● **TASK**:
Take the listing that follows and copy it precisely.

● **DATA BELOW**:
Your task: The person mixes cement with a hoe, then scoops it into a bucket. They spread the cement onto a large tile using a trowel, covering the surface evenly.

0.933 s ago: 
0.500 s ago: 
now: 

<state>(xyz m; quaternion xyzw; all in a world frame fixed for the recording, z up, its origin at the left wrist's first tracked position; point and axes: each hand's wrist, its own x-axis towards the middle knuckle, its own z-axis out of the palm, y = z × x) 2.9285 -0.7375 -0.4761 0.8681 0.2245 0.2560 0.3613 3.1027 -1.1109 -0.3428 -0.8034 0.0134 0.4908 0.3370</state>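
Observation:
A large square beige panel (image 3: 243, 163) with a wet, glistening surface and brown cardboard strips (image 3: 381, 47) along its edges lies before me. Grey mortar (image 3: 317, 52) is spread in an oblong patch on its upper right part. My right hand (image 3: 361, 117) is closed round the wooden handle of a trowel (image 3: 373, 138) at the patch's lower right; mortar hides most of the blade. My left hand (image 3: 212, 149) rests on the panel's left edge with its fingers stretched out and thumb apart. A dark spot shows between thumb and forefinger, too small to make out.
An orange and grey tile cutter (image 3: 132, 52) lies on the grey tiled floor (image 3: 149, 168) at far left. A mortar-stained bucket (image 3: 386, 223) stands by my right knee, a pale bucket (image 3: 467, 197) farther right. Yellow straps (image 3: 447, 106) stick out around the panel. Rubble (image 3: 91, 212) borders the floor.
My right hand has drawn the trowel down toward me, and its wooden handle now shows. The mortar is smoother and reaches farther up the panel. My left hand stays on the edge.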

● **RESPONSE FOR THIS EXERCISE**:
Your task: The person mixes cement with a hoe, then scoops it into a bucket. They spread the cement onto a large tile using a trowel, covering the surface evenly.

0.933 s ago: 
0.500 s ago: 
now: 

<state>(xyz m; quaternion xyzw; all in a world frame fixed for the recording, z up, its origin at the left wrist's first tracked position; point and axes: each hand's wrist, its own x-axis towards the middle knuckle, its own z-axis out of the palm, y = z × x) 2.9285 -0.7375 -0.4761 0.8681 0.2245 0.2560 0.3613 3.1027 -1.1109 -0.3428 -0.8034 0.0134 0.4908 0.3370</state>
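Observation:
A large square beige panel (image 3: 243, 163) with a wet, glistening surface and brown cardboard strips (image 3: 381, 47) along its edges lies before me. Grey mortar (image 3: 317, 52) is spread in an oblong patch on its upper right part. My right hand (image 3: 361, 117) is closed round the wooden handle of a trowel (image 3: 373, 138) at the patch's lower right; mortar hides most of the blade. My left hand (image 3: 212, 149) rests on the panel's left edge with its fingers stretched out and thumb apart. A dark spot shows between thumb and forefinger, too small to make out.
An orange and grey tile cutter (image 3: 132, 52) lies on the grey tiled floor (image 3: 149, 168) at far left. A mortar-stained bucket (image 3: 386, 223) stands by my right knee, a pale bucket (image 3: 467, 197) farther right. Yellow straps (image 3: 447, 106) stick out around the panel. Rubble (image 3: 91, 212) borders the floor.
My right hand has drawn the trowel down toward me, and its wooden handle now shows. The mortar is smoother and reaches farther up the panel. My left hand stays on the edge.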

The complete answer has now been given.